Keynote: Building AI in the Open: How the Cloud Native Community Sha... Moderated by: Mario Fahlandt
The shift from prompt-driven LLMs to agent-based runtimes isn't just a conceptual evolution—it fundamentally changes the infrastructure requirements for running AI in production. When you're serving simple request-response inference, you can get away with stateless pods behind a load balancer, treating GPU workloads like slightly exotic HTTP services. Agent-based systems break that model entirely.
Agents maintain state across multiple inference calls, coordinate between different models, and execute multi-step workflows that might involve retrieval, reasoning, tool use, and validation. This means your infrastructure needs to handle long-lived sessions, manage state persistence across potential pod restarts, and route related requests to the same backend instance. The standard Kubernetes service mesh patterns don't map cleanly here. You're looking at something closer to actor model systems or stateful stream processing than traditional web serving.
The distributed inference challenge gets more interesting when you consider model sharding and pipeline parallelism. A single agent workflow might hit a 70B parameter model that's sharded across eight A100s, then call out to a smaller specialized model for tool use, then route back for final synthesis. Your scheduler needs topology awareness—not just "find me GPU capacity" but "find me GPUs with the right interconnect bandwidth and locality to the state store." This is where the cloud-native ecosystem has real work to do.
Current CNCF projects weren't designed with these access patterns in mind. Kubernetes batch scheduling works for training jobs with clear start and end times. It's less suited for inference workloads that need sub-second scheduling decisions and can't tolerate cold starts. The GPU operator helps with device management but doesn't understand model placement or KV cache sharing between requests. Service meshes add latency that matters when you're chaining multiple inference calls in a workflow.
What's needed is workload-aware scheduling that understands inference-specific constraints. Think about KV cache affinity—if you've already processed a 50k token context for an agent session, you want subsequent requests hitting the same GPU where that cache lives. Evicting and reloading that state costs real money in compute time. Similarly, batching strategies for agent workloads differ from simple inference serving. You can't just batch arbitrary requests together when each one is part of a stateful conversation with different context windows.

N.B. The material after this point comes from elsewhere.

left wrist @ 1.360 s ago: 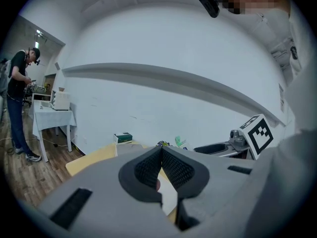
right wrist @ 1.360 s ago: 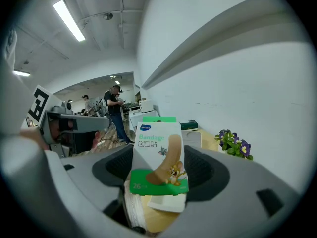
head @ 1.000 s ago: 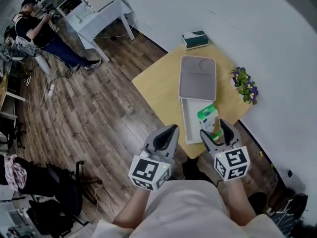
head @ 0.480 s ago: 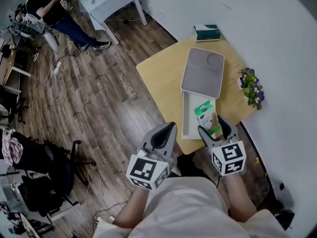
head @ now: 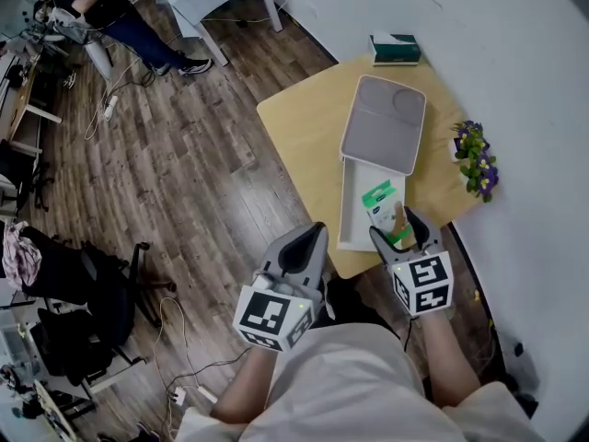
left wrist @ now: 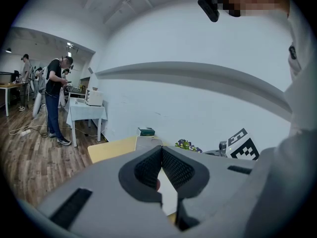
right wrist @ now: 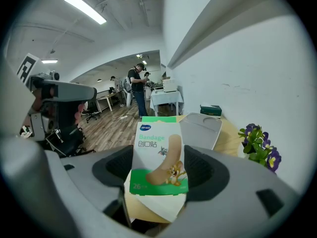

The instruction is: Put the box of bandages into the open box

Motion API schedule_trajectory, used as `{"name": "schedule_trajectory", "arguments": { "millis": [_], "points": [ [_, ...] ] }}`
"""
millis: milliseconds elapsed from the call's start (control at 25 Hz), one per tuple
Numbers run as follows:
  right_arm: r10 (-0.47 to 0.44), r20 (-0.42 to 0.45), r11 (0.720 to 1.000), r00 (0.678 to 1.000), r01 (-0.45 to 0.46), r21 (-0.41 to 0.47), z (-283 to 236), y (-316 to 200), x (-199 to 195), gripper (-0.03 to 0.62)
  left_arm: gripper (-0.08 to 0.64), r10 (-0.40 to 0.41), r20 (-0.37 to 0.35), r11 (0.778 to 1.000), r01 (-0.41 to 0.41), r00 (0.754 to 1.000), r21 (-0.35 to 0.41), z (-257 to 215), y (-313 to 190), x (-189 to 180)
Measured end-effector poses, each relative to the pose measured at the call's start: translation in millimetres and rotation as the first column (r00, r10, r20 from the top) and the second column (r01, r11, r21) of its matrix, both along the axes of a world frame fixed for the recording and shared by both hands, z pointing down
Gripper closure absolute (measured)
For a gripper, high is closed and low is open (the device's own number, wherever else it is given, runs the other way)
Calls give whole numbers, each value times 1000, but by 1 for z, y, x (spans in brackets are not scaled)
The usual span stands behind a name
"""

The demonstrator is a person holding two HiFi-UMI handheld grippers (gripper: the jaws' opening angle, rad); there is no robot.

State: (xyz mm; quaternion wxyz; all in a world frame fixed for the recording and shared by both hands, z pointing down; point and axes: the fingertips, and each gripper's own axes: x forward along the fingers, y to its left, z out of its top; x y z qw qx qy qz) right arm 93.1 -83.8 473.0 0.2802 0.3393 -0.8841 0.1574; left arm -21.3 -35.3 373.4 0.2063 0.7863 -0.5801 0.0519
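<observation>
Right tool (head: 398,232), at lower centre of frame over the worktop (head: 299,141) and the open box (head: 352,212), is clamped on the box of bandages (right wrist: 157,152). Left tool (head: 302,251) is closed on nothing. Judged step: carry; the next move calls for lowering the pack inside the tray walls before release.

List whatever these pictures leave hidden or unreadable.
- Near end of the open box, head view: covered by the bandage box and right tool.
- Bandage box's fine print, right gripper view: too small.
- Green box at the table's far edge, every view: label too small.
</observation>
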Motion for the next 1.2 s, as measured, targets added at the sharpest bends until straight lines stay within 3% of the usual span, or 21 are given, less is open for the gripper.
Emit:
{"name": "schedule_trajectory", "arguments": {
  "millis": [520,1200],
  "points": [
    [43,-104,998,994,-46,-31,32,-2,-1,264,557,75,-28,996,-76,997,-37,18,-24,-15],
    [98,-193,989,976,-118,-95,78,-16,-19,264,557,202,-62,975,-206,977,-79,42,-61,-21]
  ]
}}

The open source angle matters here because vendor-provided AI platforms inevitably optimize for their own model formats and runtime characteristics. OpenAI's infrastructure works great for OpenAI models. What we need are abstractions that work across Llama, Mistral, command-r, and whatever comes next month. The CNCF ecosystem should provide the plumbing—scheduling primitives, state management, observability hooks—without dictating the model architecture.
For practitioners, the immediate question is whether to wait for these patterns to mature or start building custom solutions now. If you're running agent-based systems in production today, you're probably already working around standard Kubernetes patterns with custom operators and admission controllers. Contributing those patterns back upstream would accelerate the ecosystem evolution everyone needs. The alternative is fragmentation where every organization rebuilds the same infrastructure differently.